I have been working with children and their families (or lack of them) for 20 years plus, and I have tried to teach, impart and support parenting skills to couples and singles of all varieties, abilities, genders etc.
I could bore for Britain on what makes a good and nuturing home environment for a child.
So I will!
As well as offering the basic human needs of shelter and food, it is somewhere where a child finds acceptance and encouragement, warmth in relationships, opportunities to learn and explore, and (very important) consistent and predictable boundaries.
Who offers this care is less important. In the last 20 years I have seen the 'nuclear' family set-up disintegrate on such a scale we cannot use it as a measure any longer. It seems the perfect set up, but it often isn't.
Family dynamics are complex in the extreme. 'Joined up' families, with sets and subsets of half and step siblings and the incumbent trail of parents, step parents, mum's boyfriend, girlfriend etc. Mind blowing!
So it makes sense to me that we need to look to the loving and nurturing home as the measure of care, rather than the individual units of family membership.
It is absoutely correct to say that children moving through the 'Looked After' process (in care) fare exceptionally badly in every way. Children placed in the care of foster parents experience massive disruption also - moving from short to long term care, placement to placement.
Most people think of adoption as taking on an unwanted baby or very small child.

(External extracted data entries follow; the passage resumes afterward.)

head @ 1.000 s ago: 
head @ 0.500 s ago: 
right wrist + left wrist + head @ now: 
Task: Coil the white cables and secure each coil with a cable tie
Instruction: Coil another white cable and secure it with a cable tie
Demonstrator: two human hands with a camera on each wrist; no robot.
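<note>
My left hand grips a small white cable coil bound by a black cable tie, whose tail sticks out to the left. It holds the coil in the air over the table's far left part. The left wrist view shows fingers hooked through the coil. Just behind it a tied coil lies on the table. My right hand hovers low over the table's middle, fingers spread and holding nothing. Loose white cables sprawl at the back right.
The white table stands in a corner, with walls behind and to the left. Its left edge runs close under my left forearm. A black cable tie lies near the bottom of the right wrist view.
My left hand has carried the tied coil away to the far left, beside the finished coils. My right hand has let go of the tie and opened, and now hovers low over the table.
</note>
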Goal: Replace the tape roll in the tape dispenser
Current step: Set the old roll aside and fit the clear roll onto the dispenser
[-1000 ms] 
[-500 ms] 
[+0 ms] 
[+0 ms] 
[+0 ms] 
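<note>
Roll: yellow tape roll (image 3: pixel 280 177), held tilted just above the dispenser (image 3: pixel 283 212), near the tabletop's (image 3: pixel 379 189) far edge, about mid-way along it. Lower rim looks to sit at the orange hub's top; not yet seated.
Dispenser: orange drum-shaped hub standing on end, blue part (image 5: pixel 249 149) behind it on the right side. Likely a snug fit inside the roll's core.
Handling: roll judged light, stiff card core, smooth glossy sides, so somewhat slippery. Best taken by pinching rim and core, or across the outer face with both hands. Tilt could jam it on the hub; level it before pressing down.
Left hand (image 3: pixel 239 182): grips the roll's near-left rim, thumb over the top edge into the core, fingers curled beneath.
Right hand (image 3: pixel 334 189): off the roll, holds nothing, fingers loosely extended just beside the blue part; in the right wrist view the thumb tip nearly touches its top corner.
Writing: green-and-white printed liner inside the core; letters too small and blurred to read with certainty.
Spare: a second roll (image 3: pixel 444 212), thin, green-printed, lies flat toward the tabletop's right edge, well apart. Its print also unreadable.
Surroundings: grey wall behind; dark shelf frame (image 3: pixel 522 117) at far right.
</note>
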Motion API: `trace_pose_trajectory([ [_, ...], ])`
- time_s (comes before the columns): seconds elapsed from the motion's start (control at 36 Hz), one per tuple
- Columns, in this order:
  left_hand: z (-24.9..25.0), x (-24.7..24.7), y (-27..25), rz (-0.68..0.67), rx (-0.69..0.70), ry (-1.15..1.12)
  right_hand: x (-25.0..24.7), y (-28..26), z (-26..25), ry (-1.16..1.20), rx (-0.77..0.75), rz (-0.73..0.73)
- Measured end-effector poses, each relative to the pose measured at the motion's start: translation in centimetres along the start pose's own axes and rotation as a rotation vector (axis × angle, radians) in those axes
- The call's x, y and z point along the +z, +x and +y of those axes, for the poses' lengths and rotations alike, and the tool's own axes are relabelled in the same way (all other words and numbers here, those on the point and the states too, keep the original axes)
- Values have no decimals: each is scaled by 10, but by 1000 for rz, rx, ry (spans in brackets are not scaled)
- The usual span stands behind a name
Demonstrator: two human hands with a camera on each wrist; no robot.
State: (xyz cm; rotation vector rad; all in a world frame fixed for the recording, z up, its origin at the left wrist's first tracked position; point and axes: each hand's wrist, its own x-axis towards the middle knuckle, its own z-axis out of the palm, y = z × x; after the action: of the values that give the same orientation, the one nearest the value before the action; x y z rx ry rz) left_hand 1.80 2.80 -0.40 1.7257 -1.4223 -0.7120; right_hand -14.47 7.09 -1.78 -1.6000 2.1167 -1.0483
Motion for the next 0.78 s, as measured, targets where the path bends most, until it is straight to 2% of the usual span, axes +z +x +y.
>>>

This is in fact phenomenally rare. The figures quoted above as waiting are made up of children of all ages, many of whom have significant learning, emotional and behavioural dificulties. The older the child, the more difficult to place.
Since the Children Act the onus is to keep children in their own families wherever possible. This entails first trying to assess the situation, and offering support to keep the child in his/her own home. If this breaks down, they look to the wider family, who also have to be assessed as potential carers.
This can go on for months or years. When ultimately it does break down the children are so individually traumatised that they enter the care scenario unable to fit in to the 'traditional family'. The carers are unlikely to cope without significant support and specialised resources. There are precious little of either available. So the placement fails, and they move on to another family or unit.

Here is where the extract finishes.